The win over Camel was the chief support to the iconic ‘No Mas’ rematch between ‘Sugar’ Ray Leonard and Roberto Duran, though De Leon was able to carve out his own reputation as one of the best cruiserweights of all time.

“The WBC boxing family is sad to report the sudden passing away of one of the greatest cruiser weight champions, Carlos DeLeon,” noted Mauricio Sulaiman, president of the WBC whose late father Jose presided over the sanctioning body for each of De Leon’s four title reigns. We join his family in grief.
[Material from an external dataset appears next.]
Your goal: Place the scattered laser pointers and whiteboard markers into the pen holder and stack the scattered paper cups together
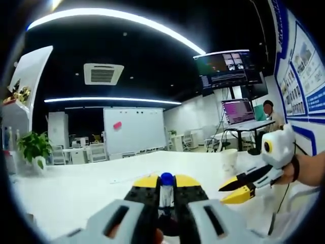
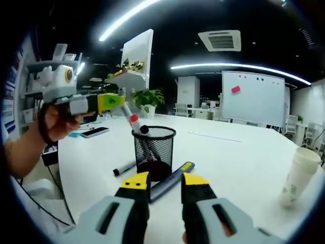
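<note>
My left gripper (image 1: 166, 187) is shut on a white marker (image 1: 166, 189) with a blue end, which stands up between its yellow tips. In the right gripper view the left gripper (image 2: 109, 101) comes in from the left, and the marker (image 2: 131, 115) slants down to the rim of the black mesh pen holder (image 2: 154, 147); a red band and a dark end show there. My right gripper (image 2: 165, 183) is open in front of the holder with nothing between its fingers; the right gripper (image 1: 237, 190) also shows low right in the left gripper view. A dark laser pointer (image 2: 172, 180) and a black marker (image 2: 123, 169) lie by the holder.
One paper cup (image 2: 299, 175) stands on the white table (image 2: 238, 157) at the right, and a paper cup (image 1: 229, 160) shows beyond the right gripper. A phone (image 2: 95, 132) lies at the far left. A potted plant (image 2: 147, 99) and a whiteboard (image 2: 254, 96) stand behind.
</note>
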Demonstrator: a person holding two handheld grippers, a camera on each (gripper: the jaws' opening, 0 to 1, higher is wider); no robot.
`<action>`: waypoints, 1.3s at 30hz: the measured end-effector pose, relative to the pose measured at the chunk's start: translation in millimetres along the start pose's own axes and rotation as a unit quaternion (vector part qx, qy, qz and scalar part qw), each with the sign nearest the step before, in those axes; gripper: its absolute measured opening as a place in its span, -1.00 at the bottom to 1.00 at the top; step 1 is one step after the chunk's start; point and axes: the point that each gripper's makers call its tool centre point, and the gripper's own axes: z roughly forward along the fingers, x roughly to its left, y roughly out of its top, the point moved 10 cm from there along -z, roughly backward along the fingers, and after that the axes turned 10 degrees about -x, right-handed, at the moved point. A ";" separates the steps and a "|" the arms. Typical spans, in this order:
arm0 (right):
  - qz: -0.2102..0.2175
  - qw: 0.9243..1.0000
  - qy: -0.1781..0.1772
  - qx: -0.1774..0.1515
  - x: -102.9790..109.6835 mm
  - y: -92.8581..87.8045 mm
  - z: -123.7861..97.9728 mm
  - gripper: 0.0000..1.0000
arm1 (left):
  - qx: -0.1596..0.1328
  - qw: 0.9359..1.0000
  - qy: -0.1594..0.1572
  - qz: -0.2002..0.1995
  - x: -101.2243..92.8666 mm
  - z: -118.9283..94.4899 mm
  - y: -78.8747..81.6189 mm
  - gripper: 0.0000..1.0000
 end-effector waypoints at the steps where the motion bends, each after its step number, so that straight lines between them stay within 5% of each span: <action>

“May he Rest In Peace. Adiós Campeón.”

De Leon would go on to etch his name in history, several times over in fact, beginning with his becoming the first two-time cruiserweight champ, regaining the lineal crown from ST Gordon in 1983, a year after suffering an upset loss to the Las Vegas based boxer.

It’s a record he would extend twice over, winning the crown for a third time in a March 1986 12-round decision win over Bernard Benton less than a year after dropping a split decision loss to Alanzo Ratliff to end his second title reign after two years.
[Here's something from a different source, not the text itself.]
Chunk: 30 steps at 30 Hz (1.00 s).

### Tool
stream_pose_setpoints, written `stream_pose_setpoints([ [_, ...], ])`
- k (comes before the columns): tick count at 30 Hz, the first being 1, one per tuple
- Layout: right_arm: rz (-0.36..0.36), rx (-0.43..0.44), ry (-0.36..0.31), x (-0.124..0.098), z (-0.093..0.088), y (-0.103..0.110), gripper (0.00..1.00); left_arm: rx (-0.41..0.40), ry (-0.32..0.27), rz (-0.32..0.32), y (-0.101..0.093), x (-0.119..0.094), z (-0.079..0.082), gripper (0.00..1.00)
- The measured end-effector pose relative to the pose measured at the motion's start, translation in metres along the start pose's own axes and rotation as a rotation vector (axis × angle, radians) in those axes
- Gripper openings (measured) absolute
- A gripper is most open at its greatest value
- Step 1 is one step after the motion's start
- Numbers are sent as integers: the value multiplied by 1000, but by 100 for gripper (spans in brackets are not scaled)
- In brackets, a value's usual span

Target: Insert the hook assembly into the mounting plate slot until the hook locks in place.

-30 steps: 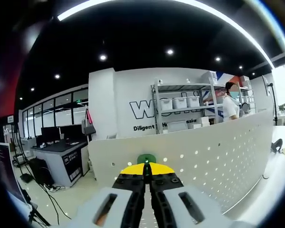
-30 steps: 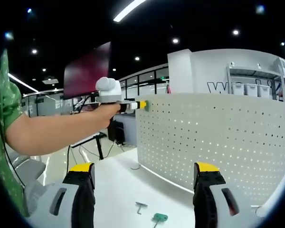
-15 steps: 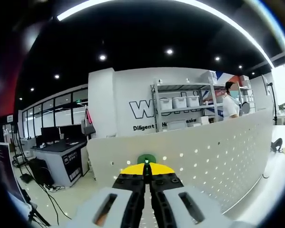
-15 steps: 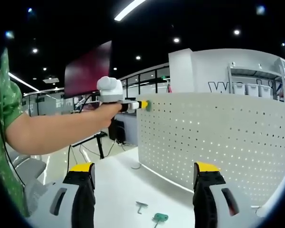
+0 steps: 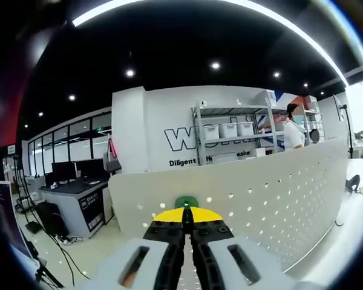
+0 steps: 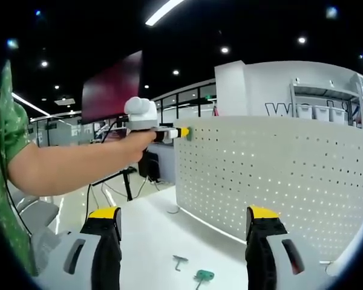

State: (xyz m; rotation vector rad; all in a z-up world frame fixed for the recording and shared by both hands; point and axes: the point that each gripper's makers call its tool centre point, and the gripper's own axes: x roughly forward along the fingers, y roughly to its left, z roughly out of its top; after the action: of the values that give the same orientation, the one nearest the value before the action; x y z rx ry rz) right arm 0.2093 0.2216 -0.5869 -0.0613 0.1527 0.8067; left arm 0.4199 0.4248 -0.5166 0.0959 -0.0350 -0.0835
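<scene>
A: Forearm (image 6: pixel 72 166) enters the right gripper view from the left, bare below a green sleeve (image 6: pixel 6 139), reaching across to the left gripper (image 6: pixel 183 133). What does that tool hold?

B: A green hook (image 6: pixel 188 132), pinched at its yellow tips, pressed against the upper left corner of the white perforated mounting plate (image 6: pixel 278 175). The plate stands upright on the white table (image 6: pixel 163 241).

A: And from the tool's own camera?

B: In the left gripper view the left gripper (image 5: pixel 186 214) has its jaws closed together, the green hook (image 5: pixel 186 202) sticking up just past the yellow tips and touching the pegboard plate (image 5: pixel 260 199) near its top edge. Whether the hook sits inside a slot, I cannot tell.

A: Right side?

B: The right gripper (image 6: pixel 184 226) hangs over the table with its jaws spread wide, nothing between them. Between the jaws, lower down on the table, lie a small grey hook piece (image 6: pixel 179 262) and a second green hook (image 6: pixel 203 277), near each other, both apart from the plate.

A: Background, far right?

B: Shelving with white bins (image 5: pixel 230 130) against a lettered wall; a person (image 5: pixel 293 130) stands beside it.
</scene>
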Motion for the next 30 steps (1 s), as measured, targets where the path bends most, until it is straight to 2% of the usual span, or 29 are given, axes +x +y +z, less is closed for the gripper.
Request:
stream_pose_setpoints([
  [18,0,-1,10,-3,-3,0,86,8,10,-5,-1,6,-2,3],
  [30,-2,1,8,-3,-3,-1,86,21,6,22,-4,6,-6,3],
])
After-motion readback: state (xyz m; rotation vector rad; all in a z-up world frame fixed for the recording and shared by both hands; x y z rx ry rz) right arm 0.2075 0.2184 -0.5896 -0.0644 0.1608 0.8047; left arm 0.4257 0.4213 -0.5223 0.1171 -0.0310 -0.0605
His third reign would also last two years and also lead to the division’s first-ever undisputed cruiserweight champion, suffering a knockout loss to Evander Holyfield, who is for three decades would become known as the division’s greatest fighter of all time. It was also Holyfield’s last ever fight at the weight, with De Leon going on to win a belt for the fourth time, though lone non-lineal reign and lasting a year before suffering a disqualification loss to Massimiliano Duran in their July 1990 title fight on the road in Italy.

The loss marked De Leon’s last ever title fight, going 11-5 on the cruiserweight championship stage. From there came a move up to heavyweight but only producing mixed results before calling it a career in 1995.

From there, De Leon became known for his efforts in developing the sport’s next generation, serving as an integral part of what was simply known as Team De Leon in the greater Buffalo area. The former champ trained boxers alongside brothers Juan and Angel, the trio best known on that front for helping mold Joe Mesi into an unbeaten heavyweight contender and wildly popular local attraction.

Team De Leon also played an integral role in the careers of—among others—2000 Olympian and former title challenger Orlando Cruz and former junior flyweight titlist Angel ‘Tito’ Acosta, both of whom hail from Puerto Rico, as well as Carlos De Leon Jr., a former super middleweight contender and among the loved ones by which Carlos Sr. is survived.

His special touch was felt beyond the traditional boxing world.

“Saddened to hear of the passing of Carlos Sugar Deleon Sr this morning,” noted Amer Abdallah, a noted kickboxing champion who trained with Team De Leon in Las Vegas and who has played a role in the career of resurgent super middleweight contender Lionell ‘Lonnie B’ Thompson. “He was a legendary giant in the ring having been 4x Cruiserweight World Champion, yet one of the kindest souls I’ve ever met outside of it.

“Rest in peace big brother. Prayers and love to the De Leon family.”

His loss was also felt by the local community.

“Rest in peace to my friend, the great boxer Carlos De Leon,” stated Ross Thompson (27-16-3, 18KOs), a former 20-year ring veteran and title challenger from Buffalo.

De Leon would receive greater glory as he and his brothers were inducted into the Ring 44 Hall of Fame in 2014. His tireless efforts in working with the local community were typical of his everyday behavior.

“Carlos was a guy who, even though he was a world champion, never forgot where he came from,” noted younger brother Juan De Leon. “The (boxing) decisions he made were always in the (best interest) of his family.”